Posted in Fantasy, Fiction, Friday Flash Fics, Horror, LGBT, Short-Stories, Uncategorized | 2 Comments

“It’s a bird! It’s a plane! It’s a frog!” Flash Fiction Draw Challenge story by Jeff Baker for October 8, 2018

Note: The way this works is ‘Nathan Burgoine draws three cards that correspond to a genre, a setting and an object. Then we write a story using all three. This month the draws resulted in a horror story set at a blood drive involving a frog. I started writing before I realized I was invoking a very famous horror story! Enjoy!

                        Let Your Vengeance Fall To Sleep*  

                                                By Jeff Baker              

 

            “I heard the frogs again last night,” Eric said.

            Eric’s apartment was on the edge of town, not too far from Cow Creek. Hearing frogs was not too unusual for this time of year. But I knew what he meant, and he was terrified.

            I’d seen it before.

            Eric Montpillier was my second cousin and we’d been helping out at the big “Count Dracula Blood Drive” decked out for Halloween in the middle of summer. The company we both worked for liked being thought of as being socially aware and spent a lot of time co-sponsoring community events. So there we were, wearing t-shirts with the company logo and a cartoony picture of Dracula baring his fangs. But it was all real to Eric; he firmly believed his side of the family was cursed. (“His side,” meaning we were only related because my widowed Uncle had married his widowed Mom.) He’d told me all about it one night after we’d finished making out. (Yeah, “kissing cousins,” he said.)

            The curse on the Montpillier family started about a hundred and thirty years earlier, when one of Eric’s multiple great-uncles abruptly broke off his engagement to a girl. He had apparently found somebody richer.
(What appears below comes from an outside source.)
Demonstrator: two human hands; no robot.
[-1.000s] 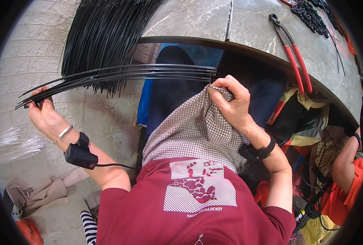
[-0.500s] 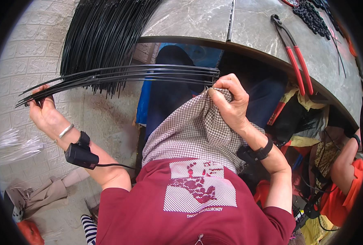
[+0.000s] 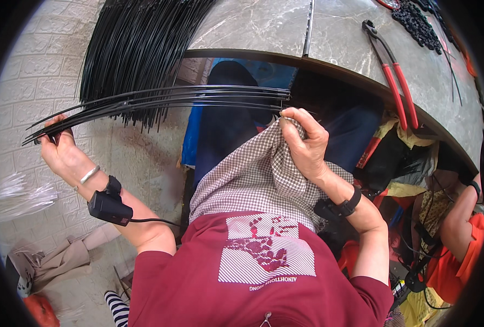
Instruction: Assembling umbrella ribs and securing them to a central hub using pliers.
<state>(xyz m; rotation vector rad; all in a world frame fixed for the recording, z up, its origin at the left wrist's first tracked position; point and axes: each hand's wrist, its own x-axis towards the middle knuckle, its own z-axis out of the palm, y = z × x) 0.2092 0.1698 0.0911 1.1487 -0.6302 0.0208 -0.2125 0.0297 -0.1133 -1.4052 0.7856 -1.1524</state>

Anyway, the jilted fiancée screamed in his face that he and the young men in his line were cursed to violent, early death. When he laughed at her she supposedly walked to the pond and drowned herself screaming “Let your vengeance fall to sleep.” No one ever figured what that meant. It was the middle of summer and the frogs were croaking noisily in the pond. Eric’s great-great-something uncle died not long after in an insane asylum, reportedly raving about “the frogs they can never hear.”

            I didn’t believe in curses, but I did know that a lot of the Montpillier men died in their 20s, but then a lot of people in the 1800s and early 1900s died young. Eric was 28 the week we were working at the blood drive. Every year Eric would hear the frogs in spring and summer and get nervous for a couple of weeks. Sometimes Eric would get like that when there were no frogs.
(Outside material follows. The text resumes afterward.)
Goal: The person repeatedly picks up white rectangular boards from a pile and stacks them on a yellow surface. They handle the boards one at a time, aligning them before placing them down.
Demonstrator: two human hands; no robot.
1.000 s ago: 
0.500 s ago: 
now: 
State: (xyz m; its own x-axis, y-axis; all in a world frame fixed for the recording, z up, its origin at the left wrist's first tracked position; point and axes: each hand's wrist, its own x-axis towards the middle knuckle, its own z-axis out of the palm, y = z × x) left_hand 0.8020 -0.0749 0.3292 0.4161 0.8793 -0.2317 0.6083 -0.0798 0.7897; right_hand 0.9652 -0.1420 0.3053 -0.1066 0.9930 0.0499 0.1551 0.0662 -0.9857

            And last night, there had been frogs. I’d slept with my window open, the nights were cool enough and the air was refreshing. And the sound of the frogs had wafted in from the distant creek. I had heard them in the middle of the night, smiled, rolled over in my half-sleep and muttered something like “enjoy your orgy, froggies,” before dozing off. Eric, of course, had a different reaction. He was a nervous wreck. He stumbled around, dropped things, snapped at one of the volunteers and was generally no help. My boss told me to take him back to his apartment after noon, because we were busy at lunch. But we all heard the loud crash from outside at about 12:30. I looked around; Eric wasn’t anywhere to be seen. I’d hoped he had gone home.
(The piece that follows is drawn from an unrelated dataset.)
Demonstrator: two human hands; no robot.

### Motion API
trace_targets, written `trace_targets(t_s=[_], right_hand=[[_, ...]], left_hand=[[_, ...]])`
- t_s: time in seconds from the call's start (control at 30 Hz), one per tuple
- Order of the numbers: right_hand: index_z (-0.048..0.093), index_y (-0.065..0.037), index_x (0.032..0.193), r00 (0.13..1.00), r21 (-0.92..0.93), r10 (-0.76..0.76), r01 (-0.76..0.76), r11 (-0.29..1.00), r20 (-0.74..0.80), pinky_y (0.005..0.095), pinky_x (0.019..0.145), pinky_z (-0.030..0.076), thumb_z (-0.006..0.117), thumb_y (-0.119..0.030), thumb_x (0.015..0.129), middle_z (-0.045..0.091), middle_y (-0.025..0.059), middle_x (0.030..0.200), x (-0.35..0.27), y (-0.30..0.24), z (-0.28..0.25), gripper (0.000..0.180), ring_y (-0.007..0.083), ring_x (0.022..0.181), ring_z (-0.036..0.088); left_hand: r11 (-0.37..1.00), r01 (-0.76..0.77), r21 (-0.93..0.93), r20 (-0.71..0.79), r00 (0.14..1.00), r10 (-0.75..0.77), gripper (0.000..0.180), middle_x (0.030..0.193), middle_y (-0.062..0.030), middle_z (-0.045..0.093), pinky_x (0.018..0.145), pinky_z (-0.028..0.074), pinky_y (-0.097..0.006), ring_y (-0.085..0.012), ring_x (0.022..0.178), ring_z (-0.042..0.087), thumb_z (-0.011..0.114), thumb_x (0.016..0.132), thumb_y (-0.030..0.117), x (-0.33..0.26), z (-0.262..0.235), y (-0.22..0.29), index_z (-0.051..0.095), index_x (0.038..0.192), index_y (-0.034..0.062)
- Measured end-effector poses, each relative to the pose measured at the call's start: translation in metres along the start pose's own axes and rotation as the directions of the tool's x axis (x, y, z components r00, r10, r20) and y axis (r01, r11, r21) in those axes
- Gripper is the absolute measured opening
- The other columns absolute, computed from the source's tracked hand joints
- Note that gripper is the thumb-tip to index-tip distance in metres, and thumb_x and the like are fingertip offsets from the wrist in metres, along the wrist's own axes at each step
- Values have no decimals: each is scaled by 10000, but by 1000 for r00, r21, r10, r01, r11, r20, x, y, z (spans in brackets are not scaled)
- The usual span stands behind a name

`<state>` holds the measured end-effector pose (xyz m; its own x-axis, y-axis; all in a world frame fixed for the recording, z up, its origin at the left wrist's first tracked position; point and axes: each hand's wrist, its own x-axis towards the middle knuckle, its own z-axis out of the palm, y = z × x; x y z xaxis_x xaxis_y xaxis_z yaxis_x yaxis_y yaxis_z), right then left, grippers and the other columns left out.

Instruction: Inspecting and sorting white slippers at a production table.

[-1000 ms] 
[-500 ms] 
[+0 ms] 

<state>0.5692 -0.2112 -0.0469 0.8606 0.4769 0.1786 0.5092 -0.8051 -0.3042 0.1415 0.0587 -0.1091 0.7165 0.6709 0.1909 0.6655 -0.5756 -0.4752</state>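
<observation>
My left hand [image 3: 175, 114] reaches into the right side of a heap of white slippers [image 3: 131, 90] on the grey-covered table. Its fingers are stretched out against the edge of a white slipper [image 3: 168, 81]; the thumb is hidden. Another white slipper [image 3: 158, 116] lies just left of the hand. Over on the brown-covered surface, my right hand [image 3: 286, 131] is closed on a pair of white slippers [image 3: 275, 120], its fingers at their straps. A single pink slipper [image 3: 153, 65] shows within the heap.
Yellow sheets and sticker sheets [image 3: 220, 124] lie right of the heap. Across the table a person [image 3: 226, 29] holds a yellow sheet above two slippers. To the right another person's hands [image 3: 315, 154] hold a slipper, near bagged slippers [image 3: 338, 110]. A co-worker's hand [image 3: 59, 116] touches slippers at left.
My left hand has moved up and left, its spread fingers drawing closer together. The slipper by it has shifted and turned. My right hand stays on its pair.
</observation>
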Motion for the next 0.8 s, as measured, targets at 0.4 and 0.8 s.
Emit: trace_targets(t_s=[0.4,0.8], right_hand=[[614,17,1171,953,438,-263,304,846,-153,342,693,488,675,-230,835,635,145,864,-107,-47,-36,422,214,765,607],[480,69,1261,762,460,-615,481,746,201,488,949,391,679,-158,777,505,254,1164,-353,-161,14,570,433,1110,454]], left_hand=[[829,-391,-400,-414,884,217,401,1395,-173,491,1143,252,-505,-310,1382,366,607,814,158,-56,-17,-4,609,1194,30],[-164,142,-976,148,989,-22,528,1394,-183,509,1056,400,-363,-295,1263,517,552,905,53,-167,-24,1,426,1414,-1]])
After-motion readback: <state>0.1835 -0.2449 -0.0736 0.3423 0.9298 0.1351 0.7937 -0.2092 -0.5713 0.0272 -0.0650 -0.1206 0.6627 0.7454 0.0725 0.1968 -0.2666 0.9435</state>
            We found Eric outside, next to the delivery truck whose brake had failed and it had rolled down the drive and hit the side of the building. Witnesses said Eric had been leaning against the building quite a ways away smoking a cigarette, he hadn’t been hit but he had screamed and fallen to the ground when the truck slammed into the building. Someone was performing CPR and they had called an ambulance, but it was too late. The verdict was a heart attack. My guess was he had died of fright. I didn’t believe in curses, but Eric had followed his family pattern and had died young.

            The blood drive went on. I went on. Life went on. The seasons changed. And I wonder now about the meaning of “family,” especially with regard to curses. Eric and I weren’t related by blood, but we were close. I wonder how close is too close. Especially three months later, in October when I can hear the sounds despite the early freeze, when it could not be. And now, I’m driving away as fast as I can, heading for the biggest city I can find. I’ve got the radio cranked, as loud as it will go.

            Trying to drown out the noise of the frogs dinning in my ears.

 

                                                —end—

 

*Note: Title from “The Frogs” by Aristophanes.

Posted in 'Nathan Burgoine, Fantasy, Fiction, Horror, LGBT, Monthly Flash Fiction Draw Challenge, Short-Stories, Uncategorized | 5 Comments

An optimistic take on the weekly picture for Friday Flash Fics, October 5, 2018 by Jeff Baker.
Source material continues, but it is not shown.